When you spot the word "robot" in a line of the data below, copy that line.

---------------

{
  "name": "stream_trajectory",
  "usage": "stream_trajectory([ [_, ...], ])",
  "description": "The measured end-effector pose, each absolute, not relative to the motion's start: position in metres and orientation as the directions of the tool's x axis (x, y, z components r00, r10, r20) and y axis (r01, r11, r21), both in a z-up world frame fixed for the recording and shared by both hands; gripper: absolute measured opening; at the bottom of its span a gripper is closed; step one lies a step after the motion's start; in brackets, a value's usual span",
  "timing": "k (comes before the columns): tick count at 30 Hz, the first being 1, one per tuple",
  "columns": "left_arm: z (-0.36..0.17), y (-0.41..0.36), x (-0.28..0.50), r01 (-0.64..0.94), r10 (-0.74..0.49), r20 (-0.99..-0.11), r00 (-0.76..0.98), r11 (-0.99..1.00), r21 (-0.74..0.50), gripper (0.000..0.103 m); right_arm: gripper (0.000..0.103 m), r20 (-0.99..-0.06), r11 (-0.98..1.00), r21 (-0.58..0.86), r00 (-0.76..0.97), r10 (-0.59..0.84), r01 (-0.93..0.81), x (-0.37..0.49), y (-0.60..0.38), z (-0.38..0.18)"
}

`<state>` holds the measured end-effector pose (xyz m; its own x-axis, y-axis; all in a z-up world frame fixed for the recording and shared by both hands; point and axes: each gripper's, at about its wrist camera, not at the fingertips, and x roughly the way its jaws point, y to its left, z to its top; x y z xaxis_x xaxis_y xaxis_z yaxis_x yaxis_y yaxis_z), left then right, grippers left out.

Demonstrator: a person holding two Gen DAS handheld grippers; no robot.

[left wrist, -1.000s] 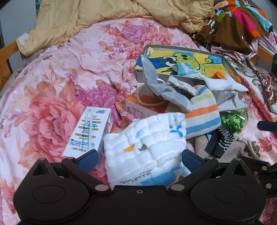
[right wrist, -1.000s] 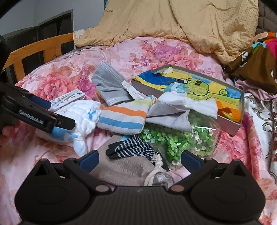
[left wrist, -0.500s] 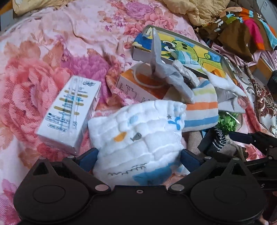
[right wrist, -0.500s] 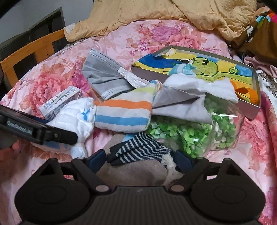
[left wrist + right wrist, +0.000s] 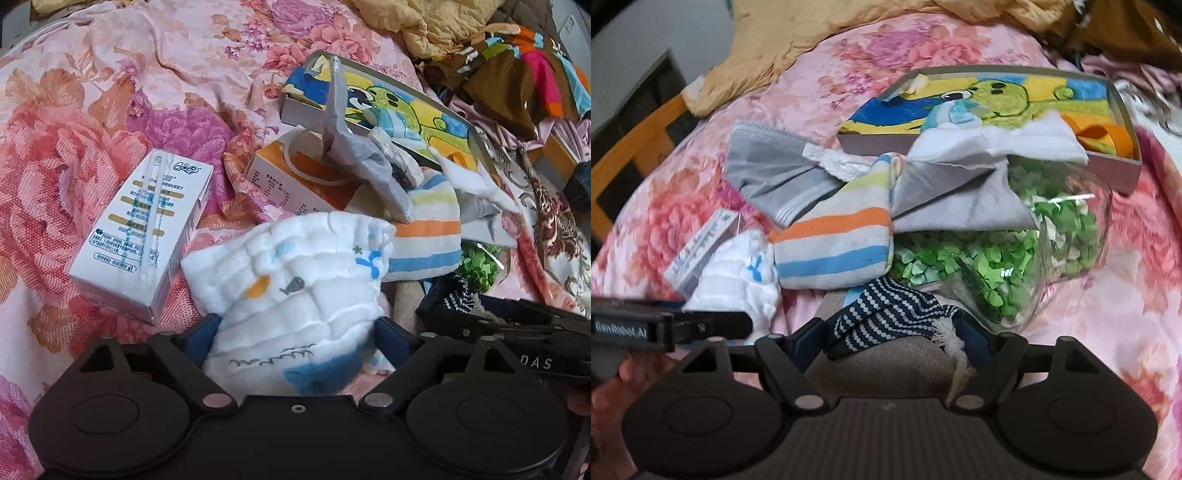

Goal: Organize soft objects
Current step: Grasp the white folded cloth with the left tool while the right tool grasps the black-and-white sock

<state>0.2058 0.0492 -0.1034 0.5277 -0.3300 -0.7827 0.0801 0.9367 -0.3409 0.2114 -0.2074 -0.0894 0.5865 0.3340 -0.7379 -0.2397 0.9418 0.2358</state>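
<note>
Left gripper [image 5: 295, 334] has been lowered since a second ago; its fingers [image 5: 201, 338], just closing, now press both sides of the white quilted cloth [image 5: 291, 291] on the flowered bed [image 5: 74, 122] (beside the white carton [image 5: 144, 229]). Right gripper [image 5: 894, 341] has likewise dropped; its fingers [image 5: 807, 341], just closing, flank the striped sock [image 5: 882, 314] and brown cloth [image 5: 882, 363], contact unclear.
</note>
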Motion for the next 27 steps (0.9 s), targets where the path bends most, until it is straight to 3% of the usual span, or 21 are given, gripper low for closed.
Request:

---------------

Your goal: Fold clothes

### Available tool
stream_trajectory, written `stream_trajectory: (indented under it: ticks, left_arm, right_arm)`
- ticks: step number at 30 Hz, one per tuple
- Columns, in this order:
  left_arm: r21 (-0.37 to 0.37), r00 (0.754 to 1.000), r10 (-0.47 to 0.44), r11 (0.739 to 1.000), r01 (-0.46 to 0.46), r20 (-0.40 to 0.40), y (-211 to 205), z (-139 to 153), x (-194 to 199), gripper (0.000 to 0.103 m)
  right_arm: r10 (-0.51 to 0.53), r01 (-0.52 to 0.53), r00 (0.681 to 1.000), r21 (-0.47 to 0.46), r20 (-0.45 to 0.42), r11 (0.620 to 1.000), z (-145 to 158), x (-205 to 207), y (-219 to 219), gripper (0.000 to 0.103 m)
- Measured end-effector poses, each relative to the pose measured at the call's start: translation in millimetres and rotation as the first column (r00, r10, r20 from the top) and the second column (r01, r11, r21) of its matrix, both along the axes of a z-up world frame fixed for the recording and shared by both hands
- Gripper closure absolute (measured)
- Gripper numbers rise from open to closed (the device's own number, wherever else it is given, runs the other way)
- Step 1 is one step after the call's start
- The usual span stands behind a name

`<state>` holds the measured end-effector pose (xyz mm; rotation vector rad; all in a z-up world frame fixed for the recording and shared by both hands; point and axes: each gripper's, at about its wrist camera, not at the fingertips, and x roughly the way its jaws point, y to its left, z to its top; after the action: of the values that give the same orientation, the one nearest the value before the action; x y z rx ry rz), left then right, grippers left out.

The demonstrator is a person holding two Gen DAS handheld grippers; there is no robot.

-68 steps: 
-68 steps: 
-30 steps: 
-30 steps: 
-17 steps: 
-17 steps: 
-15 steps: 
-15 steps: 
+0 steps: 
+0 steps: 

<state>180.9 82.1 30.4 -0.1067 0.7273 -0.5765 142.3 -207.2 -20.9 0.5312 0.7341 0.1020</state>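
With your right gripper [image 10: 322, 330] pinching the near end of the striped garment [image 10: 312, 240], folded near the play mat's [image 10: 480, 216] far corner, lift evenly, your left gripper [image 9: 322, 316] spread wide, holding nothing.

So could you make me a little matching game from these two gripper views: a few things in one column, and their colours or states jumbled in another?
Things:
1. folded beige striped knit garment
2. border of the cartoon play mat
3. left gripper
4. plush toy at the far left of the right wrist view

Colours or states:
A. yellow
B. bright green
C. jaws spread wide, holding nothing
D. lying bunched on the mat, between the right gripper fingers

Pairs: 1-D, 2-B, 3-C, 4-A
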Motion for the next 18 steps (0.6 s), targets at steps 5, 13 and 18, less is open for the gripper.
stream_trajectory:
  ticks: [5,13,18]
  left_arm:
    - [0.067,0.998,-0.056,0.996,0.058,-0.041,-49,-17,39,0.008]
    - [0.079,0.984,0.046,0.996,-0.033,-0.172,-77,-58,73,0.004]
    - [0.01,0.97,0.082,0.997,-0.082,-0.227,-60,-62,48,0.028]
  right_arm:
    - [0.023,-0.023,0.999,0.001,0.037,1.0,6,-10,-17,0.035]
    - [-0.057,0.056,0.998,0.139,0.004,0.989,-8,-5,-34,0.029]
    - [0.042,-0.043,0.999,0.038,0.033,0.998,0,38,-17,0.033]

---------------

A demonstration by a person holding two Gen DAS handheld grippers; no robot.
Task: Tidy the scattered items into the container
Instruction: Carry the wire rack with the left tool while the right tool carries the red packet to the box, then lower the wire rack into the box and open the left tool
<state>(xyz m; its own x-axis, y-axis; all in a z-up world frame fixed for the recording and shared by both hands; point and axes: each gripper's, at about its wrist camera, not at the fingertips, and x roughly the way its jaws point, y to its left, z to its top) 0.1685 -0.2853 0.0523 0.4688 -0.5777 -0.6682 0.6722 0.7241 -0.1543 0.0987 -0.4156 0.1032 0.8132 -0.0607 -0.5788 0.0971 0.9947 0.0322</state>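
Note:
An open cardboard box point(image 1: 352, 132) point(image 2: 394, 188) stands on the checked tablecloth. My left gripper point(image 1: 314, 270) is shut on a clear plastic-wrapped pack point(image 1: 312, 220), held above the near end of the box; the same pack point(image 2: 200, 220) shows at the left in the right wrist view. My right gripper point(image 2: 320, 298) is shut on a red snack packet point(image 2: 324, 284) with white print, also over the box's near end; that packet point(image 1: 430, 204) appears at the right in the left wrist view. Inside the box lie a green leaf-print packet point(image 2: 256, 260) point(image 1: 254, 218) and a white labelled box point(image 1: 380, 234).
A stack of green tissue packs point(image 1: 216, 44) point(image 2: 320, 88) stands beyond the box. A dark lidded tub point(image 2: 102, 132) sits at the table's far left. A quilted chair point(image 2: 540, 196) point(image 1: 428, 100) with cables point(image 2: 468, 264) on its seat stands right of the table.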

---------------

RESULT FOR THIS TASK -
Demonstrator: a person holding two Gen DAS handheld grippers; no robot.
The demonstrator is a person holding two Gen DAS handheld grippers; there is no robot.
A demonstration by a person holding two Gen DAS handheld grippers; no robot.

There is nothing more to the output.